## HOW TO COMPLETE THIS TASK
Copy exactly the lines of the data below that run from the line holding "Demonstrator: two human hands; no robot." through the line holding "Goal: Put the", both ends included.

## AVAILABLE DATA
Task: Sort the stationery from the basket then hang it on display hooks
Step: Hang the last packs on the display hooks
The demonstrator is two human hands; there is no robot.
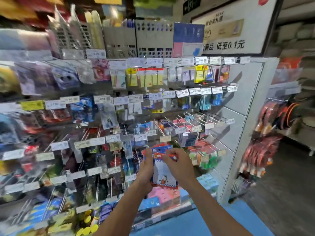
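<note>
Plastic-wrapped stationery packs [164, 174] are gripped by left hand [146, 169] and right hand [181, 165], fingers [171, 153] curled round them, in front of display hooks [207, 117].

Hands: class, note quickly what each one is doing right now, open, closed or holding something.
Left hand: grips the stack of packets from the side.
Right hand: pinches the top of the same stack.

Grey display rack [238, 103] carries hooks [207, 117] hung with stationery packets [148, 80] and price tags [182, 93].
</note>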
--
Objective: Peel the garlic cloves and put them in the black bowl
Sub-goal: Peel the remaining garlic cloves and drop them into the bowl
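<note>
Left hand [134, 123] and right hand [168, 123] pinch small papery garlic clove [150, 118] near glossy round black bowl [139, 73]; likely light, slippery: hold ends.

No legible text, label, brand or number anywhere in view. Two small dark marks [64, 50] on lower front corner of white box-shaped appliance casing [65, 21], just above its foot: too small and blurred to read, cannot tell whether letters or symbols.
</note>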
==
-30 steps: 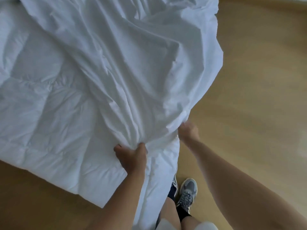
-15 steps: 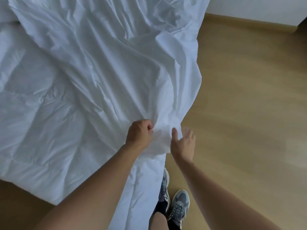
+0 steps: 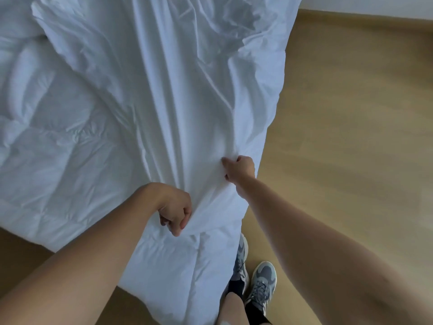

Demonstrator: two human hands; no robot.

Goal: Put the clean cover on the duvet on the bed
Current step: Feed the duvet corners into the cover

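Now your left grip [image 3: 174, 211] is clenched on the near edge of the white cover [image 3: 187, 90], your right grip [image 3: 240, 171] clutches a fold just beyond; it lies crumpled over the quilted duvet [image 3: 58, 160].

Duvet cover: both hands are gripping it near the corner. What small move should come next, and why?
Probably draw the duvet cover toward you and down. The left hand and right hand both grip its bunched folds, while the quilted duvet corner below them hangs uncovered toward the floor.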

## ANSWER TO THE EXERCISE
Demonstrator: two human hands; no robot.

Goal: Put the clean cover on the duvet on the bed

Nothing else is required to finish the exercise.